Выбрать главу

«Но в чем же моя вина?»

«Ни в чем».

«Отчего же так тяжело, так невыносимо тяжело складывается жизнь?»

Инженер шел, и на песке между рельсами оставались следы. Издали красиво белели станционные постройки. А еще дальше круглилась, краснея на вечернем небе, водонапорная башня. Подымался, заслоняя небо, огромный корпус больницы, и, прячась в зелени сада, кокетливо выглядывала школа. Из мрачного, с вечно разинутыми закоптелыми воротами депо неумолкаемо несся грохот железа, удары молотов, звон и дребезжание стали. По другую сторону полотна, производя зелеными садиками впечатление уюта, протянулись нескончаемыми улицами железнодорожные домики для служащих.

«Эти здания, эти постройки, пути, сооружения — все созданное мною будет жить много десятилетий, а у меня уходят годы, силы, молодость, и не так далеко уже старость...»

«Уходят...»

«И если нет моей вины, то кто же виноват?»

Поселок дымился, — должно быть, готовили ужин.

«Лошадь, если ее бьют, кусается и бьет задом, а ведь я — человек».

«Ну, так что ж!..»

Было жалко, горько и безысходно не столько оттого, что жизнь так неутешно складывается, сколько оттого, что никому нет дела до него, от того ледяного равнодушия, с которым отвечает кто-то из его собственного сердца.

Он на минуту внутренно замолчал и видел только песок, который с тонким звуком сыпался под ногами. И в это душевное молчание ворвался крик паровоза. И печальный, длительно-певучий, замирающий вдали рожок ворвался, напоминая о себе как-то особенно, по-иному, напоминая о себе, о них.

Их полторы тысячи человек, и, что бы он ни думал, как бы ни чувствовал, каким бы горем, отчаянием, нежностью, надеждой ни наполнялась его жизнь, все равно у них — своя особенная жизнь, не останавливающаяся, полная своего непрерывного напряжения. Когда-то — он сам не знает когда — он отделился от них и идет своей одинокой, отдельной дорогой.

Он на секунду остановился и заглянул в глубь прошлого: не тогда ли потерял себя?

Опять устало пошел, глядя на красивое, изящное белое здание станции — дело его рук. Там кипела своя обычная жизнь. Бегали крючники, гремели багажные тележки, белели фартуками носильщики, краснела фуражка дежурного.

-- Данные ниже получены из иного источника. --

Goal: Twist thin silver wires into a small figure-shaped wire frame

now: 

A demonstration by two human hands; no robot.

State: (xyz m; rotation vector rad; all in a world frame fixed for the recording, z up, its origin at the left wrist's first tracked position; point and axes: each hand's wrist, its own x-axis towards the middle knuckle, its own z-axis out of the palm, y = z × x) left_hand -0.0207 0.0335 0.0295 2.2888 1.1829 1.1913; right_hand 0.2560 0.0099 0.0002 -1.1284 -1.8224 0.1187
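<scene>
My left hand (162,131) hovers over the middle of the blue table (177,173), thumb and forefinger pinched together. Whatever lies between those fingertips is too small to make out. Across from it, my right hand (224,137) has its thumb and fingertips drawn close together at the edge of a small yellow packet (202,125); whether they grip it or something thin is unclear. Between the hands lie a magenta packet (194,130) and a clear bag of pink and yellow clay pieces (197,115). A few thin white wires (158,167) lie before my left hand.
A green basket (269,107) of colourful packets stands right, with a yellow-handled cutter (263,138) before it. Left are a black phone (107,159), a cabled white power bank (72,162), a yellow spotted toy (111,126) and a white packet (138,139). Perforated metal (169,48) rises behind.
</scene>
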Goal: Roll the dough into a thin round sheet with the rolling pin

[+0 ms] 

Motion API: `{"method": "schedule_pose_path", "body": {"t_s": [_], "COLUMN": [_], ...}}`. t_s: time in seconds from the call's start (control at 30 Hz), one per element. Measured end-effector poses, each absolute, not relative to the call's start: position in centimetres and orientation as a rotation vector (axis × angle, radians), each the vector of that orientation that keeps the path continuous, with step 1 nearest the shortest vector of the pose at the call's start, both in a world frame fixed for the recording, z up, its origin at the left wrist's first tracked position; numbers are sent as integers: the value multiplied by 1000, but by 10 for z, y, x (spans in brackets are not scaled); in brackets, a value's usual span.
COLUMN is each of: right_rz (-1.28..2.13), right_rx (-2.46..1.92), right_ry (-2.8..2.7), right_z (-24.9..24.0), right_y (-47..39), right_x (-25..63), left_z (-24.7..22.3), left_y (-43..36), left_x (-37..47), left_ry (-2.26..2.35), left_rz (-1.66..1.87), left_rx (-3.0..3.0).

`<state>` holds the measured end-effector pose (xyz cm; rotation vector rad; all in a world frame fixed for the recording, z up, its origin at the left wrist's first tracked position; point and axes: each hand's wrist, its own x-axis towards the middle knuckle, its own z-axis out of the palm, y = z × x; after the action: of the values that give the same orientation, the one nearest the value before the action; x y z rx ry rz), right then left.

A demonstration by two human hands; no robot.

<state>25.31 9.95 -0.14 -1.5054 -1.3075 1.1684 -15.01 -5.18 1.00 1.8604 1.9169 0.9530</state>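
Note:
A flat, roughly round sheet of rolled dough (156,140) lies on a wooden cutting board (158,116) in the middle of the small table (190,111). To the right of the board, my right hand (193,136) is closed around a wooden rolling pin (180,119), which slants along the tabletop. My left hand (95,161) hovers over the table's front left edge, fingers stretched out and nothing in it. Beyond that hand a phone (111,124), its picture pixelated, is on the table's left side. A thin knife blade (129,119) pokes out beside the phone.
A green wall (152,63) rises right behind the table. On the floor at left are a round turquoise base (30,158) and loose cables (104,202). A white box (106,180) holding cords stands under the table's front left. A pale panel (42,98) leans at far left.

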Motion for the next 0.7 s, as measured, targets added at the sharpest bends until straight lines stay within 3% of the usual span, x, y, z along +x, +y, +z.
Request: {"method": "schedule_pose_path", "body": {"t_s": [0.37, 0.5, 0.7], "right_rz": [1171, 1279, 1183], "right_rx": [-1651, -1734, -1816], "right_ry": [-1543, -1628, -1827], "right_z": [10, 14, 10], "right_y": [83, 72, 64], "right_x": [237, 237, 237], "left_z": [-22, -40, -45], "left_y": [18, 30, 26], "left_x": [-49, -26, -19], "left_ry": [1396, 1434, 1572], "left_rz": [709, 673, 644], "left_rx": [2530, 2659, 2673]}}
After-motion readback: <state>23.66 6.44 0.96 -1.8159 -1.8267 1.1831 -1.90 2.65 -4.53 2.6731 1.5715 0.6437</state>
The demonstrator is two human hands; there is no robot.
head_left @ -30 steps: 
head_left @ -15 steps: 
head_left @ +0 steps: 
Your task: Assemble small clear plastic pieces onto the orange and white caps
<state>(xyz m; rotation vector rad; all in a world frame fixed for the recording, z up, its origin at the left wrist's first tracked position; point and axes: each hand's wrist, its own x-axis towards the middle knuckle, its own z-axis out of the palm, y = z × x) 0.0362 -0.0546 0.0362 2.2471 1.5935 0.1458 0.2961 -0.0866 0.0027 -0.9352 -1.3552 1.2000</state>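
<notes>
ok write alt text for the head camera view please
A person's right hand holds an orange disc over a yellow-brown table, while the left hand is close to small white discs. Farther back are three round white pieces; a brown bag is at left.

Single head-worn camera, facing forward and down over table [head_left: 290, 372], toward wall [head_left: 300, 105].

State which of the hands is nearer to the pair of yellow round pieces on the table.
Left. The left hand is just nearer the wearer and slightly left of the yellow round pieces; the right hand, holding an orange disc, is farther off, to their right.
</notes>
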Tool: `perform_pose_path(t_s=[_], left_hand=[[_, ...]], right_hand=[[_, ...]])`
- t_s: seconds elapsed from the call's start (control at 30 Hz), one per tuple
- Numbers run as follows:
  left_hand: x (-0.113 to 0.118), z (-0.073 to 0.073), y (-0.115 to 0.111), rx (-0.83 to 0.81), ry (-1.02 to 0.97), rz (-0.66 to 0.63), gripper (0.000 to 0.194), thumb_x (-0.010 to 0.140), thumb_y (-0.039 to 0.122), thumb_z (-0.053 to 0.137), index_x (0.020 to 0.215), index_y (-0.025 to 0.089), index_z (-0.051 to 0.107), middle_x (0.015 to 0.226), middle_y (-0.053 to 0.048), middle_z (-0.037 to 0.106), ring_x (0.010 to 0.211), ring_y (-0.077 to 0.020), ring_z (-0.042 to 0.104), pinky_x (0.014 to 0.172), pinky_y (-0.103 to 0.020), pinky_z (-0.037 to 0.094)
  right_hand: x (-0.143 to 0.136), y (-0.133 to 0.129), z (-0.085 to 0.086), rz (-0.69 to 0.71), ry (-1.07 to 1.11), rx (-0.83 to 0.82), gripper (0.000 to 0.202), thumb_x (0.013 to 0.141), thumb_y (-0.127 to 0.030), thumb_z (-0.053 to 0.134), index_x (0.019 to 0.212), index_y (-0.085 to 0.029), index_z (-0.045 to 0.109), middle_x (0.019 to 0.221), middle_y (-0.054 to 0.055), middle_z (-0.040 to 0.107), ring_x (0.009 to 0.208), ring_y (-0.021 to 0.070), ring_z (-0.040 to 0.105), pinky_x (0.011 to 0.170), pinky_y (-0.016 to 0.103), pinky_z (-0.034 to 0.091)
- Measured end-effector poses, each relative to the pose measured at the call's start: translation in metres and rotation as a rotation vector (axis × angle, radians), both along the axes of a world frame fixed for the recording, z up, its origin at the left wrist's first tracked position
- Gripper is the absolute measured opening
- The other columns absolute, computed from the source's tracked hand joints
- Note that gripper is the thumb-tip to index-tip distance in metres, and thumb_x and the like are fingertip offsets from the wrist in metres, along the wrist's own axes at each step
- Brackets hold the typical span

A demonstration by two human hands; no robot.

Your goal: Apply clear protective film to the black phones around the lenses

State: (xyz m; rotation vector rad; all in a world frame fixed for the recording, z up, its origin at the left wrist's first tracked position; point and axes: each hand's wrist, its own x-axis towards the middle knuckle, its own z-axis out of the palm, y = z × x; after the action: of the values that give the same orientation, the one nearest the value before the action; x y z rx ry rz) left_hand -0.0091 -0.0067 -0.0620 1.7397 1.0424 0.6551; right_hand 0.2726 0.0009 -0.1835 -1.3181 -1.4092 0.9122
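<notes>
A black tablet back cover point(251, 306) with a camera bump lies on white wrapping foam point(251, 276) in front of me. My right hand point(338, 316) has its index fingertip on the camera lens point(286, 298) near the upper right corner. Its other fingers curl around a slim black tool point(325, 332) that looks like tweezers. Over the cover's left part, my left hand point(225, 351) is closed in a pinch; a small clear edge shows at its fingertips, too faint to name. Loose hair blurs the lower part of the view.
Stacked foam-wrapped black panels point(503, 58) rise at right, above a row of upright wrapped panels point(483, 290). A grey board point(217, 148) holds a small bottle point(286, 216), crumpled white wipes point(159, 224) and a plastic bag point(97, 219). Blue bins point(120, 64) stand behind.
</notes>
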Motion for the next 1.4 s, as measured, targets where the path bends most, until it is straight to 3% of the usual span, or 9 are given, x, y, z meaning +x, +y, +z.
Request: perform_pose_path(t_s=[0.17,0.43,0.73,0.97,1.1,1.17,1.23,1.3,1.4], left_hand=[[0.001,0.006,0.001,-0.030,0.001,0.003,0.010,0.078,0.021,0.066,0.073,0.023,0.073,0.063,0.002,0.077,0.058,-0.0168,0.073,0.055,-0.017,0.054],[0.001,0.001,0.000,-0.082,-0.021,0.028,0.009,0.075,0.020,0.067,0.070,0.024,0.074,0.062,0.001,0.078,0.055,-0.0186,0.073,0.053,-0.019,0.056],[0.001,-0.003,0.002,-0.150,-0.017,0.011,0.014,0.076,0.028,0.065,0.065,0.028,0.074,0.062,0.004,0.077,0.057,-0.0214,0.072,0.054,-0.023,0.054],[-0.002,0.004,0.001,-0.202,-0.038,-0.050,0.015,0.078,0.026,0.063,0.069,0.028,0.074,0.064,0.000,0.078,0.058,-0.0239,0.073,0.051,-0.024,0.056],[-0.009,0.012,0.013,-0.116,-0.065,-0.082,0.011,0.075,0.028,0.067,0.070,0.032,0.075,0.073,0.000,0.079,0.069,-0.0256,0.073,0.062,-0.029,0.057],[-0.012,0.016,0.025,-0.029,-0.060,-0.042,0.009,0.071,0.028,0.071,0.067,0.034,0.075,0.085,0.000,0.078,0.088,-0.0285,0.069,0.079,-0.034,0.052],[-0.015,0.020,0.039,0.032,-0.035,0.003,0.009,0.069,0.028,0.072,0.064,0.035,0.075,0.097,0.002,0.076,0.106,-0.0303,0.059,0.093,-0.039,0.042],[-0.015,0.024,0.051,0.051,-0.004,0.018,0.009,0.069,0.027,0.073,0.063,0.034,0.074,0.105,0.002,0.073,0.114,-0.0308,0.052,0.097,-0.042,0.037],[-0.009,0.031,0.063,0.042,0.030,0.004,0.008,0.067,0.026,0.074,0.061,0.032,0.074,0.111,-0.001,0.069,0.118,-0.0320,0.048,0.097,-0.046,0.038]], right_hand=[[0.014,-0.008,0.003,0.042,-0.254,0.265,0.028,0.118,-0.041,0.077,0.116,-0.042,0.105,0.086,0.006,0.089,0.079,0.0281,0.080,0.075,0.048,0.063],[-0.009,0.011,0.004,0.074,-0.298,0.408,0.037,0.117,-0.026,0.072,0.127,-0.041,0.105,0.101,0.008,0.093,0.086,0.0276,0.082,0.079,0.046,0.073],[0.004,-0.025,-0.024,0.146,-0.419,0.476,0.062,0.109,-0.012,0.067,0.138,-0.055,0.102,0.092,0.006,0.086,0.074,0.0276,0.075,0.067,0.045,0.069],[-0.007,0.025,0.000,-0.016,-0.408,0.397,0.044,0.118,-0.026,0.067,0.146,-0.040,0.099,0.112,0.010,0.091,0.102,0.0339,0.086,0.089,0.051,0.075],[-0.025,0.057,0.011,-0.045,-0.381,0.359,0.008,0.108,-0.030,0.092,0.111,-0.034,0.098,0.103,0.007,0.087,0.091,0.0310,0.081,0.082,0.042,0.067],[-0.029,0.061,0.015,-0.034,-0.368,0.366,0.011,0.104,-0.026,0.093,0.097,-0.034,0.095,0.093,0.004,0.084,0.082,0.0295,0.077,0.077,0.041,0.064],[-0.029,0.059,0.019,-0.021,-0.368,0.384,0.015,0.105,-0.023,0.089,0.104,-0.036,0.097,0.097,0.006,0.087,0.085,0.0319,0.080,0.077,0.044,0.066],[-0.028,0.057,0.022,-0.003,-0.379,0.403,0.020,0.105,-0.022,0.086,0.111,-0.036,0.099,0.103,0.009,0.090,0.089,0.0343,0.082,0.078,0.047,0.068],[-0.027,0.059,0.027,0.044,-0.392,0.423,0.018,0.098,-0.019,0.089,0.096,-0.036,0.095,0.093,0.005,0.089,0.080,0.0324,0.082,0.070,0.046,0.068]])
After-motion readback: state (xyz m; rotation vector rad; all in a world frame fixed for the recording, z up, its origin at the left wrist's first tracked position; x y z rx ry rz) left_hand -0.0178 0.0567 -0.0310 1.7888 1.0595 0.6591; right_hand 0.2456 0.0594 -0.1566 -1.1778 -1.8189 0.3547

За станцией выглядывала крыша великолепного здания его квартиры. Оранжереи, зимний сад, рояль, библиотека, картины и... и жена.

Он шел, не подымая глаз.

И милый ребенок, который всегда рад его приходу, как будто он был в отсутствии месяцы. Но и это воспоминание, проплывшее теплым комочком, не согнало усталости, и он шел, все не подымая глаз от земли.

Вдруг захотелось уйти, захотелось хоть на минутку оторваться от всего, что железно сдавливало, не выпускал. И он свернул и пошел прочь, в степь, где было, как всегда, голо, пусто и необъятно, и в этой необъятности и пустоте все та же, от века незнаемая дума.

Инженер шел, глядя в землю, ничего не видя, кроме шершавого полынка под ногами, и все назойливо крутилась и липла одна и та же мысль: с чего началось?

Казалось, вопрос решался просто, ясно, как он решается во всем мире животных, да и людей в конце концов: подойти и молча, не говоря ни слова, ударить ее в лицо, и бить, бить без пощады, с остервенением, пока не почернеет, не вспухнет лицо, не заплывут глаза, не вздуются губы, пока... пока...

И он уже бьет ее, бьет исступленно, сладострастно, не выговаривая слов, только выдыхая, как когда рубят дрова... а она... а она... а она лежит неподвижно и молчит, молчит... Он наклоняется и хрипит ей в распухшее ухо:

— Видишь... вот... я ни в чем не виноват перед тобой... ни в чем!..

Она тянется к нему изуродованной багровой улыбкой.

— Милый... милый... я люблю тебя... я тебе верю... я тебе теперь во всем верю... как я безумно была неправа!..

Он подымает ее на руки, несет, целует, ухаживает, как за ребенком, и начинается... и начинается... счастливая жизнь!

Полынов в холоде тревоги останавливается — уж не грозит ли сумасшествие!..

Потом идет, борясь с навязчивостью, глядя в землю. Потерял меру времени и усталости, и все та же тяжесть на сердце.

Остановился. Никого, пусто. Сколько ни ловил глазом, только теряющаяся черта на самом краю, и над самой чертой красное, усталое, отяжелевшее солнце глядит на него безболезненно.

Прислушался — вековая тишина, полная своего непроизносимого шепота, беззвучно переполняющего степное молчание.

И опять пошел, пошел в это молчание, тишину и беззвучный покой пустынной вечерней степи.